What to do | Output exactly the lines from the one with "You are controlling" to the close of the records below, first and last included.

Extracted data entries
• • • • •
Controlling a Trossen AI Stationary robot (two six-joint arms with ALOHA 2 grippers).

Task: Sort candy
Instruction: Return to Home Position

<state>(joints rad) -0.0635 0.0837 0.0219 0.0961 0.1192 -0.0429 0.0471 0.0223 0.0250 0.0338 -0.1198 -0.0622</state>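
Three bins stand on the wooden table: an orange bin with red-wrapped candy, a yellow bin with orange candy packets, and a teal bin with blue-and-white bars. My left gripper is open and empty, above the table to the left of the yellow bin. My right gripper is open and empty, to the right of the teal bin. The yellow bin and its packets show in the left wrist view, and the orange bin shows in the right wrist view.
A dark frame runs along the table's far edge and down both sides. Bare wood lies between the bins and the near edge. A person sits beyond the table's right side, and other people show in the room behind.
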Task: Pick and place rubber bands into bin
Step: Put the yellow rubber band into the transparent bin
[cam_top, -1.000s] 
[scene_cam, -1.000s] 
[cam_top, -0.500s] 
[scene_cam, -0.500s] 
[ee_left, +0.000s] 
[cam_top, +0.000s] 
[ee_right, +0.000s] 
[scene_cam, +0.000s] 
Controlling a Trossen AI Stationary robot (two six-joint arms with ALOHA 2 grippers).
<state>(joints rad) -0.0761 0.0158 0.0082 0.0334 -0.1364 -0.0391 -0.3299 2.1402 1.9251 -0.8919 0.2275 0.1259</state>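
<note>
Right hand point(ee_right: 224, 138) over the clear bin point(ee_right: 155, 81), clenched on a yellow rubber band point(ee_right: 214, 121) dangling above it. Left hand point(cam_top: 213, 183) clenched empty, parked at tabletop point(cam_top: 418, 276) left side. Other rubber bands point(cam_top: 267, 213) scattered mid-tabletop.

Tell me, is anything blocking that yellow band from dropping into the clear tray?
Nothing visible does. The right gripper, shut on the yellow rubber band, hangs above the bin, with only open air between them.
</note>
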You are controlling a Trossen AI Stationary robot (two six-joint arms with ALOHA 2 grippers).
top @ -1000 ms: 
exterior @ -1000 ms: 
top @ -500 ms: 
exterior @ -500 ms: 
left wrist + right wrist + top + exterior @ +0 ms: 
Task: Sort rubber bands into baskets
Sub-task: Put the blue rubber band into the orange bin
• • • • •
Answer to this exercise |
You are controlling a Trossen AI Stationary robot (two six-joint arms with ALOHA 2 grippers).
top @ -1000 ms: 
exterior @ -1000 ms: 
top @ -500 ms: 
exterior @ -500 ms: 
left wrist + right wrist + top + exterior @ +0 ms: 
Task: Sort rubber bands into baskets
Sub-task: Put the blue rubber band into the orange bin

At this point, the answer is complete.